Dürer est un graveur accompli, et cela dès sa jeunesse. En ce domaine, il est un admirateur d’Andrea Mantegna. La gravure est un art du trait, basé sur la maîtrise du dessin. Avec lui, elle prend des lettres de noblesse qu’elle n’avait pas encore tout à fait dans la tradition allemande, passant de l’illustration imprimée à une véritable œuvre d’art. Dürer a du succès, ses qualités sont reconnues dans l’Europe entière. On estime qu’il a produit environ 300 gravures !
L’artiste est enterré à Nuremberg dans le cimetière de l’église Saint-Jean, église qu’il avait représentée dans une aquarelle durant sa jeunesse.
Albrecht Dürer, Autoportrait à 28 ans, 1500
Huile sur panneau de bois • 67 × 49 cm • Coll. Alte Pinakothek, Munich • © Bridgeman Images
Autoportrait à 28 ans, 1500
Dürer s’est auto-portraituré à de multiples reprises, mais il s’agit le plus souvent de dessins. Ici, il se représente à la manière du Christ, regardant le spectateur droit dans les yeux. C’est une manière pour le peintre d’affirmer sa position, et le rôle divin de l’artiste. L’axialité, si elle existe dans des images christiques antérieures, est rare à cette époque dans le portrait profane. Dürer apparaît sûr de lui, digne, et ne laissant pas transparaître ses émotions.
Albrecht Dürer, Adam et Ève, 1507
Huile sur panneau de bois • 209 × 81 cm • Coll. musée du Prado, Madrid • © Bridgeman Images
Adam et Ève, 1507
Ce célèbre diptyque représente le couple originel dans sa nudité, à l’exception des parties intimes masquées par des feuillages.
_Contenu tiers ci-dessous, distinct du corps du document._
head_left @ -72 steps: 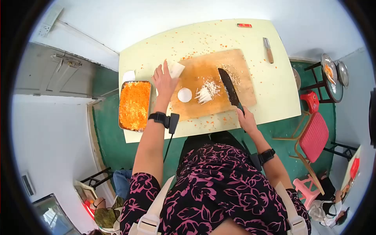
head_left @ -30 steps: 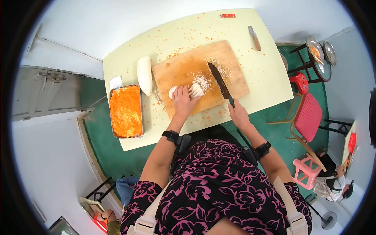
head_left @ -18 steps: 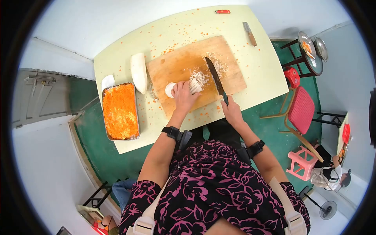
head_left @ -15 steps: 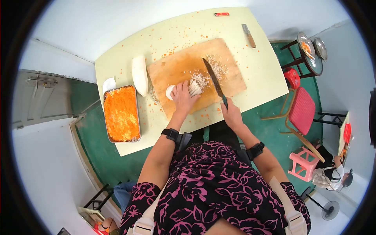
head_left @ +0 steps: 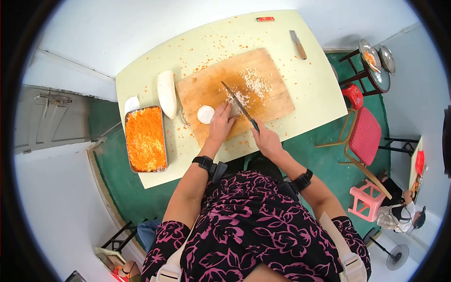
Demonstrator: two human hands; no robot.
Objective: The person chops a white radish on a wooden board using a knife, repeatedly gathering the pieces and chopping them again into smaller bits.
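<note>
My right hand [head_left: 267, 140] is closed round the handle of a long, dark-bladed kitchen knife [head_left: 238, 104], its blade slanting over the wooden cutting board [head_left: 277, 99]. Against the near side of the blade, my left hand [head_left: 221, 123] holds down cut white radish strips [head_left: 235, 111], mostly hidden by the fingers and knife. Finely chopped white radish [head_left: 256, 82] is scattered beyond the blade. A round white radish piece [head_left: 205, 114] lies left of my left hand. Farther left, off the board, rests a long peeled white radish [head_left: 166, 93].
A metal tray [head_left: 165, 141] full of chopped orange and pale bits stands at the table's left edge. At the far right lie a wooden-handled blade [head_left: 299, 46] and a red item [head_left: 265, 19]. A red chair [head_left: 365, 131] and pink stool [head_left: 366, 199] stand right; another person [head_left: 397, 214] is beyond.
The knife has moved left, from the chopped bits to beside my left fingers. My left hand has shifted slightly, leaving the round piece uncovered and apart from it.
</note>
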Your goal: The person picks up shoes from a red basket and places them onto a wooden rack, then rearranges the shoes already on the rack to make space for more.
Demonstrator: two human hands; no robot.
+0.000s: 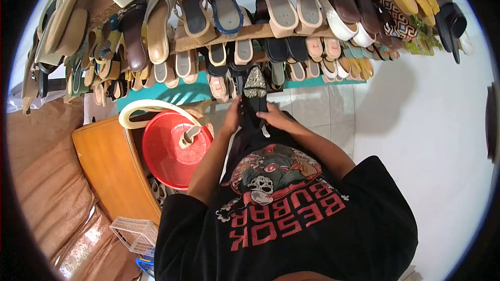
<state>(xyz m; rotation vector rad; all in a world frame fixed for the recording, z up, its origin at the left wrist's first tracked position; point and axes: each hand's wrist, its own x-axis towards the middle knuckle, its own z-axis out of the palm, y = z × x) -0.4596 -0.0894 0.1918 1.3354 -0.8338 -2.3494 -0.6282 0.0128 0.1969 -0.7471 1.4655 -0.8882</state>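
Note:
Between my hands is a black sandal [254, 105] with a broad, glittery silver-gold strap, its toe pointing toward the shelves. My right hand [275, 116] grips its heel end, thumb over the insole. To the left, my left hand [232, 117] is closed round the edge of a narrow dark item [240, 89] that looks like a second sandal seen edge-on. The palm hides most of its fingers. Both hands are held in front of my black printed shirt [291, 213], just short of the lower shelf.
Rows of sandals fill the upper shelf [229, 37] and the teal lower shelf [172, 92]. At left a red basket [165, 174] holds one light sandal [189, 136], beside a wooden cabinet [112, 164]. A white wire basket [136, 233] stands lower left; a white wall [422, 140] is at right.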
Peint peu de temps après son retour d’Italie, il montre que Dürer s’interrogeait sur l’image idéalisée du corps humain, qui plus est grandeur nature. À côté d’Ève, se trouve le serpent, perché sur l’arbre de la Connaissance. Elle tient le fruit défendu, qu’elle n’a pas encore goûté. C’est donc une image de l’Homme avant la chute.
Albrecht Dürer, La Mélancolie, 1514
Gravure sur cuivre • 23,9 × 16,8 cm • Coll. Metropolitan Museum of Art, New York • © Bridgeman Images
La Mélancolie, 1514
Il s’agit peut-être de la plus célèbre gravure de l’histoire de l’art, et l’une des plus complexes réalisées par Dürer. Cette allégorie est porteuse de nombreuses énigmes, mêlant une profusion de symboles. Il est certain que l’artiste magnifie dans cette gravure sa maîtrise des lois de la perspective et de la géométrie, en faisant notamment figurer le « carré magique », symbole planétaire et image de la perfection.